Menyela percakapan mereka, sosok lain menyela, menyuarakan ketidaksetujuan mereka. "Tapi bukan ini caranya! Mengambil nyawa orang-orang yang menghalangi jalanmu, apakah kamu tidak punya belas kasihan?"
"Diam, Deanne! Aku melakukan ini untuk tujuan Kaminou lebih lanjut! Jika orang-orang ini menghalangi tujuan kami, kami akan melenyapkan mereka apa pun yang terjadi," balas Daevin, berdiri teguh dengan tindakannya yang salah arah.
Didorong oleh rasa ingin tahu, Satoruu mendesak semua orang untuk menahan tindakan mereka untuk saat ini, ingin memahami motif dan niat dari Daevin dan Kaminou.
Hal ini membuat mereka menyelidiki masa lalu kelam Kaminou.
Itu dimulai pada masa pemerintahan Raja Saeno yang kacau, terkenal karena kemabukannya. Dalam peristiwa tragis, orang tua pekerja keras Kaminou, yang bekerja keras sebagai petani, berani menghadapi Saeno untuk menuntut upah yang adil atas kerja mereka.
Namun, permohonan mereka terbukti fatal karena Saeno, dalam keadaan mabuk, tanpa perasaan mengambil nyawa mereka. Itu adalah takdir yang kejam bahwa orang tua Kaminou kebetulan bertemu Saeno saat dia mabuk.

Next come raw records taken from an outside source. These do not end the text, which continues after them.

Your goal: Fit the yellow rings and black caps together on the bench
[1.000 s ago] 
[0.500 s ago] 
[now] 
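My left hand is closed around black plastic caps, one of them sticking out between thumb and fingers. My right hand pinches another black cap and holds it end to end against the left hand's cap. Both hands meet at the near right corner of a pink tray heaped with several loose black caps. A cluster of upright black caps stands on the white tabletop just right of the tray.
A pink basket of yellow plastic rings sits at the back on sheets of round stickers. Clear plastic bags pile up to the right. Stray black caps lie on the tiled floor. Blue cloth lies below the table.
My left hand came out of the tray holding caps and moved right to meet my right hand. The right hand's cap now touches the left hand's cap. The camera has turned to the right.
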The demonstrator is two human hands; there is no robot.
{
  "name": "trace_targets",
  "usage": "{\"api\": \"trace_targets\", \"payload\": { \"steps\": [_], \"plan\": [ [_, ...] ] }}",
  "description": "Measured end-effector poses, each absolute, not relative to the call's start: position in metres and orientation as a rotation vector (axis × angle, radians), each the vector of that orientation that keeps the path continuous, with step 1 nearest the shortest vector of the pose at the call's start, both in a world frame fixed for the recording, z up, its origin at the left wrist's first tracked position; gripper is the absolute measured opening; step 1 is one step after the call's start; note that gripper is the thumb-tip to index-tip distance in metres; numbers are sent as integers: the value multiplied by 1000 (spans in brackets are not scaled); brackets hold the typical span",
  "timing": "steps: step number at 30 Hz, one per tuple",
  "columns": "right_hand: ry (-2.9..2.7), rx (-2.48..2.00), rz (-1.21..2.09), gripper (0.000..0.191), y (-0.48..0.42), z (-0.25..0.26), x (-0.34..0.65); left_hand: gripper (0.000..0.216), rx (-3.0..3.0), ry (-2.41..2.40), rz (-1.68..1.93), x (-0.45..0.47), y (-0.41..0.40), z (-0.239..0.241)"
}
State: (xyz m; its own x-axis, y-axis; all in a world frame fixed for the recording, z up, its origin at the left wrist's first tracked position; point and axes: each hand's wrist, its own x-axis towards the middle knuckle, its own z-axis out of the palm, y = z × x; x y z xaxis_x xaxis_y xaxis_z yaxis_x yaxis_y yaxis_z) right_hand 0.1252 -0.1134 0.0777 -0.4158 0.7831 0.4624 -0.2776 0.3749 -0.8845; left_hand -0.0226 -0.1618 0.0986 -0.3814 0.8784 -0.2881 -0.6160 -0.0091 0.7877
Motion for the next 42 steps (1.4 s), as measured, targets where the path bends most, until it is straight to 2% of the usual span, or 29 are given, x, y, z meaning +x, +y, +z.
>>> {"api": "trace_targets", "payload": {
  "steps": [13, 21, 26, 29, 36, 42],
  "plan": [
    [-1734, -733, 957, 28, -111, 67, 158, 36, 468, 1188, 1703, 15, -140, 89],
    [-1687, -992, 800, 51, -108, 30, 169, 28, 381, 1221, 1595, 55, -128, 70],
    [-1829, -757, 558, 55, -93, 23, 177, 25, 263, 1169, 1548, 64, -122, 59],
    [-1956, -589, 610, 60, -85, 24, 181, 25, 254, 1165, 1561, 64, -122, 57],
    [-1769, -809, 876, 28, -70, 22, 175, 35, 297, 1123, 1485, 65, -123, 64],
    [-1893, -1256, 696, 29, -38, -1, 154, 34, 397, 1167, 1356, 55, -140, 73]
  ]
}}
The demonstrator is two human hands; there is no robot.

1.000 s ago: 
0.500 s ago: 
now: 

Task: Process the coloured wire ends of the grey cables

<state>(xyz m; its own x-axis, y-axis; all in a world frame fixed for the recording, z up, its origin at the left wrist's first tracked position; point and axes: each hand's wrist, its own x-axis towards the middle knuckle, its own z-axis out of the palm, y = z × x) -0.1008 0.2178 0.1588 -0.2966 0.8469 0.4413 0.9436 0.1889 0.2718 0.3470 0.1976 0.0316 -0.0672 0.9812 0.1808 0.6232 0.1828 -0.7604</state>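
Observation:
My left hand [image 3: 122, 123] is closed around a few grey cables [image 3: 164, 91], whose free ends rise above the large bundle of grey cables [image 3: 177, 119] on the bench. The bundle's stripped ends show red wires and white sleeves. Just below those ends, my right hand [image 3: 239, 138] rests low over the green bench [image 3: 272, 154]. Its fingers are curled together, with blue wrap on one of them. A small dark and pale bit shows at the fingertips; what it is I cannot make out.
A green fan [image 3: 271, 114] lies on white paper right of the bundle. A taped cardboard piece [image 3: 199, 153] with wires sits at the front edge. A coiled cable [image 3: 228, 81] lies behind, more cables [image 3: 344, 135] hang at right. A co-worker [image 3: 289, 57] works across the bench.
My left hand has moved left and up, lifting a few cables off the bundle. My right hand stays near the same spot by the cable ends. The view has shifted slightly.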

Tersesat oleh kesedihan dan kemarahannya, Kaminou salah percaya bahwa warga telah meninggalkan orang tuanya. Pada kenyataannya, itu bukan masalah keengganan melainkan ketidakberdayaan mereka.
Pada suatu hari, dia pergi dari kerajaan dan berhasil mengalahkan naga Greedy Draconess. Kini nama aslinya yang awalnya adalah Gilbert diubahnya menjadi Kaminou, bentuk pelarian diri dan meninggalkan jati dirinya sebagai salah satu penduduk kerajaan Harmodia.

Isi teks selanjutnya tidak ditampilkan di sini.